YOUR INSTRUCTIONS >>
When the word "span" shows up in a line of the records below, copy that line.

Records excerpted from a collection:

BEGIN

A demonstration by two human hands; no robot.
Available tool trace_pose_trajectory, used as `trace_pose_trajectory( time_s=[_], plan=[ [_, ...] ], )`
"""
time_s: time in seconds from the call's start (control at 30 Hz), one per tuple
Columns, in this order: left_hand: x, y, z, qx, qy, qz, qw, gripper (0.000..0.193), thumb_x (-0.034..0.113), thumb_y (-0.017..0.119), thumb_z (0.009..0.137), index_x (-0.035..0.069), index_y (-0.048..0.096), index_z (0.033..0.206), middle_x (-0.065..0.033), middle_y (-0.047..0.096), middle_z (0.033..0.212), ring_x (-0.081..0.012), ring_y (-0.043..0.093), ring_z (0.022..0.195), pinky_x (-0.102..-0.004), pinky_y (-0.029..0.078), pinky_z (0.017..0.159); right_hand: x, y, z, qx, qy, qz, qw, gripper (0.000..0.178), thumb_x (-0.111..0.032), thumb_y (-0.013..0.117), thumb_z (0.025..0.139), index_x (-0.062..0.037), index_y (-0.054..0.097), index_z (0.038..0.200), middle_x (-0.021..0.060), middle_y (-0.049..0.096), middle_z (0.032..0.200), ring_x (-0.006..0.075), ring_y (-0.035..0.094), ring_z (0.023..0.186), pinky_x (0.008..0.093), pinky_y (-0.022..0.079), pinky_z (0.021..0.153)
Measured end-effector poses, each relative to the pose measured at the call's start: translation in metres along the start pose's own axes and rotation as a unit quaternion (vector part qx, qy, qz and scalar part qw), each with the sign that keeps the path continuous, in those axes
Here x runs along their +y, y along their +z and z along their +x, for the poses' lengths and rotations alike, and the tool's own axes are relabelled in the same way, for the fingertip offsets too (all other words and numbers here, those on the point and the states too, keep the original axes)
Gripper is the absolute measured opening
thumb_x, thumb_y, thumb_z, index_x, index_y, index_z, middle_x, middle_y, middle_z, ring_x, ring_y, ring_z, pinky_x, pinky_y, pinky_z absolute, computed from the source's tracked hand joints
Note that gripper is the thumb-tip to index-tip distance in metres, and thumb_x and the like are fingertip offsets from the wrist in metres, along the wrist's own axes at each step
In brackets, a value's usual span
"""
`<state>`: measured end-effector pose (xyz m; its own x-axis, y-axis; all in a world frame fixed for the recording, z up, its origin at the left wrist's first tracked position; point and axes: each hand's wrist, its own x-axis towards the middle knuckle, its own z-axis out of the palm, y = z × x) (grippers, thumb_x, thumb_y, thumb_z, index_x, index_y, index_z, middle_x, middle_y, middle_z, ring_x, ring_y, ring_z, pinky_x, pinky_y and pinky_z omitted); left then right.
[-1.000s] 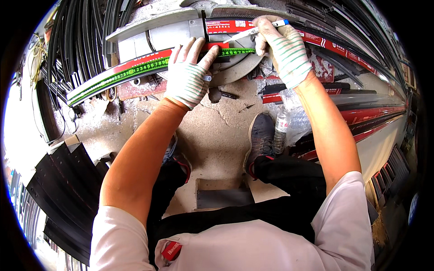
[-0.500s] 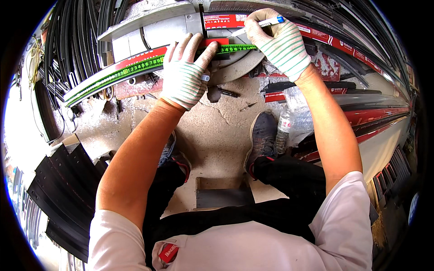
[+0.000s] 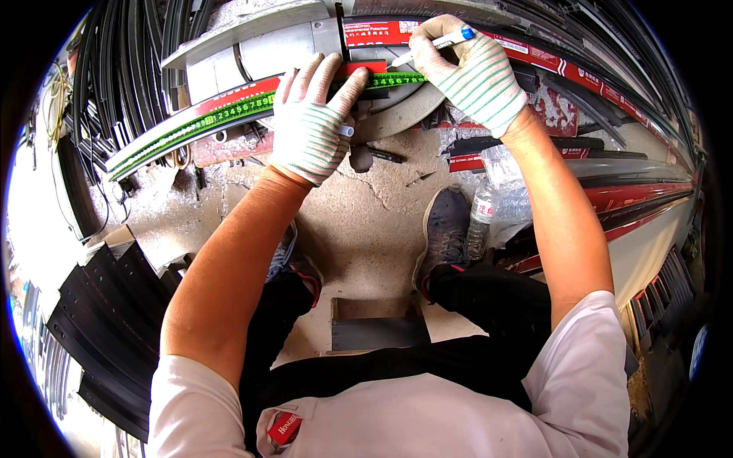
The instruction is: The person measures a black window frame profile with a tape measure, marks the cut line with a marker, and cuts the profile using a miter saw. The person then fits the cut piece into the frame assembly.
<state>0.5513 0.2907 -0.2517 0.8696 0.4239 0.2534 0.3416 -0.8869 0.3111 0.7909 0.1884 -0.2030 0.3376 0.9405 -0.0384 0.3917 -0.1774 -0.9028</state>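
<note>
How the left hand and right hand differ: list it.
The left hand lies spread over the green tape measure; the right hand curls around a white marker. The left hand appears lower in view, the right hand higher. Both wear white gloves with green stripes.

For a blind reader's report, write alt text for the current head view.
A gloved left hand lies over a green tape measure stretched along a red-faced strip, while the gloved right hand holds a white marker, its tip near the strip's right end. Long black profiles fill the upper left.
</note>
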Motion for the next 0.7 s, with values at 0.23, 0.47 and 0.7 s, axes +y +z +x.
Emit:
trace_pose_trajectory(
  time_s=[0.23,0.47,0.7],
  plan=[
    [-0.002,0.0023,-0.0037,-0.03,-0.012,-0.001,0.999,0.079,0.013,0.07,0.074,0.027,0.058,0.151,-0.0174,0.05,0.155,-0.0392,0.044,0.145,-0.0606,0.029,0.123,0.0027,0.0002,0.0,-0.018,0.016,0.004,1.0,0.015,-0.015,0.071,0.102,-0.0044,0.071,0.113,0.0004,0.072,0.094,0.0065,0.066,0.087,0.0267,0.058,0.081],
    [-0.0015,0.0028,-0.004,-0.022,-0.012,-0.005,1.0,0.078,0.014,0.07,0.074,0.027,0.058,0.15,-0.0172,0.05,0.155,-0.0391,0.044,0.145,-0.0606,0.029,0.123,0.0087,0.0018,0.0006,-0.027,0.006,0.02,0.999,0.014,-0.014,0.072,0.102,-0.004,0.071,0.112,0.0008,0.072,0.095,0.0061,0.066,0.088,0.0269,0.058,0.082],
    [-0.0009,0.002,-0.0036,-0.026,-0.013,0.007,1.0,0.077,0.014,0.07,0.075,0.028,0.059,0.15,-0.0174,0.05,0.155,-0.0389,0.045,0.146,-0.0604,0.029,0.123,0.0044,0.0025,-0.0003,-0.019,0.015,0.001,1.0,0.015,-0.015,0.071,0.103,-0.0035,0.071,0.113,0.0031,0.074,0.094,0.0078,0.069,0.086,0.0276,0.06,0.081]
  ],
)
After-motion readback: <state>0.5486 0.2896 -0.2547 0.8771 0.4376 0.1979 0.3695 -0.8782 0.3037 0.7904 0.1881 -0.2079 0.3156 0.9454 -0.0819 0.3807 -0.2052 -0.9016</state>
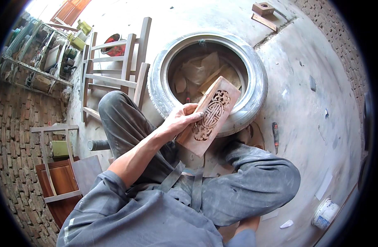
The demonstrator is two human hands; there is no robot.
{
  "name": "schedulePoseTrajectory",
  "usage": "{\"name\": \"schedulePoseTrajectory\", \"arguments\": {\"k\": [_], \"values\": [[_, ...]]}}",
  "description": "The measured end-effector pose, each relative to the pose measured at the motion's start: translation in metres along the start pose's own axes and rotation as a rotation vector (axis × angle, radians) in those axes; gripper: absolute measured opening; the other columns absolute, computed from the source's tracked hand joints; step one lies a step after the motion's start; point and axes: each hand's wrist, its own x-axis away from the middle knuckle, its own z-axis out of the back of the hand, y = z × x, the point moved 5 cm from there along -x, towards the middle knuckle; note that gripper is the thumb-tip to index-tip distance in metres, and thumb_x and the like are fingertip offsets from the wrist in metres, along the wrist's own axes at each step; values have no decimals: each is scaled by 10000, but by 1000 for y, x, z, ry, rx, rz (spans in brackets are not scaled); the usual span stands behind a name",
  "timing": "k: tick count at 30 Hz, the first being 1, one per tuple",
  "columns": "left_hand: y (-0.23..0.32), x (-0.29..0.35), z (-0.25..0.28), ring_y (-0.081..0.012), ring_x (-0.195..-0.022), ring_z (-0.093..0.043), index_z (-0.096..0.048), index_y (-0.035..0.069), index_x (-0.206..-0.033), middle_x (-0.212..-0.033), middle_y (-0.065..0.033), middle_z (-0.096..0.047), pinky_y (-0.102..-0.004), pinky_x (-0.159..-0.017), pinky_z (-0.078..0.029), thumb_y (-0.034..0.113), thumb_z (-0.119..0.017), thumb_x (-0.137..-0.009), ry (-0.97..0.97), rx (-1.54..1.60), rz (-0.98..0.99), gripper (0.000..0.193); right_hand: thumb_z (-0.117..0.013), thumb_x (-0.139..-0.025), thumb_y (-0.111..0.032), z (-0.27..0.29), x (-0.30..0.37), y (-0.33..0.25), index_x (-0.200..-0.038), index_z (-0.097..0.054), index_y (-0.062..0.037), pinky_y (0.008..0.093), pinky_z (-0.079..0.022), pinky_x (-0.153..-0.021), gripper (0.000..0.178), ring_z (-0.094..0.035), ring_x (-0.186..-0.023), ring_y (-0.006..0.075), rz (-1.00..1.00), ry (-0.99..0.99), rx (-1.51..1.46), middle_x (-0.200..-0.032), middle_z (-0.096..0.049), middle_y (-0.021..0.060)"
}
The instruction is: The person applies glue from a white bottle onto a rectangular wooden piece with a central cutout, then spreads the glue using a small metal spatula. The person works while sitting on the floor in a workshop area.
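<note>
My left hand (184, 119) is closed around the left edge of a carved wooden panel (228, 119), thumb on its face. The panel is pale and rectangular, with a pierced rounded-end design down its middle, and it tilts over the near rim of a tyre (159, 82). Inside the tyre's hollow lies a crumpled clear plastic bag (201, 68) among flat brownish pieces. At the lower right a bit of my right forearm shows beside my thigh; the right hand itself is hidden behind the leg.
A wooden frame (127, 66) stands left of the tyre. A dark-and-orange handled tool (275, 138) lies on the floor to the right, and a white tub (325, 213) sits at the lower right. Far left is a cluttered rack (36, 70); small wooden pieces (264, 21) lie at the back.
</note>
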Motion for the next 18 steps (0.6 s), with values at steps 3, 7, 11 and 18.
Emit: {"name": "schedulePoseTrajectory", "arguments": {"k": [3,7,11,18], "values": [[-1,2,2,-161,-1244,-624,-509,-81,-1489,-1381,-121,-659,-320,-1088,-491,221,-730,-1017,21,4,-11,603,-657,-998,-331,3,3,-2,-1306,-718,-68,347,-497,-708,410,-608,-759,179,-11,-4,-12,-844,-657,48],[-3,-1,1,-161,-1247,-623,-515,-79,-1485,-1380,-123,-659,-321,-1089,-491,229,-726,-1020,28,16,-1,596,-641,-1012,-324,14,3,-5,-1319,-713,-66,335,-487,-694,408,-589,-742,165,-11,16,-30,-829,-641,37],[-8,-2,3,-153,-1235,-627,-520,-70,-1484,-1380,-119,-658,-321,-1091,-491,241,-713,-1027,25,66,13,585,-625,-1026,-317,18,6,-6,-1333,-707,-63,323,-477,-681,406,-571,-725,151,-18,13,-54,-814,-625,25],[-4,0,-4,-142,-1129,-670,-614,-79,-1394,-1249,-116,-727,-300,-988,-533,239,-708,-1025,164,-38,77,496,-597,-1051,-304,35,15,-35,-1357,-697,-60,301,-460,-657,404,-540,-695,126,-17,0,-162,-788,-597,4]]}}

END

ANSWER SPACE >>
In brackets, a value's usual span
  "description": "The measured end-effector pose, each relative to the pose measured at the motion's start: translation in metres along the start pose's own axes and rotation as a rotation vector (axis × angle, radians) in those axes; gripper: absolute measured opening; the other columns absolute, computed from the source's tracked hand joints; step one lies a step after the motion's start; point and axes: each hand's wrist, its own x-axis away from the middle knuckle, its own z-axis out of the back of the hand, y = z × x, the point moved 5 cm from there along -x, towards the middle knuckle; note that gripper is the thumb-tip to index-tip distance in metres, and thumb_x and the like are fingertip offsets from the wrist in metres, along the wrist's own axes at each step; values have no decimals: each is scaled by 10000, but by 1000 for y, x, z, ry, rx, rz (spans in brackets are not scaled); the usual span stands behind a name",

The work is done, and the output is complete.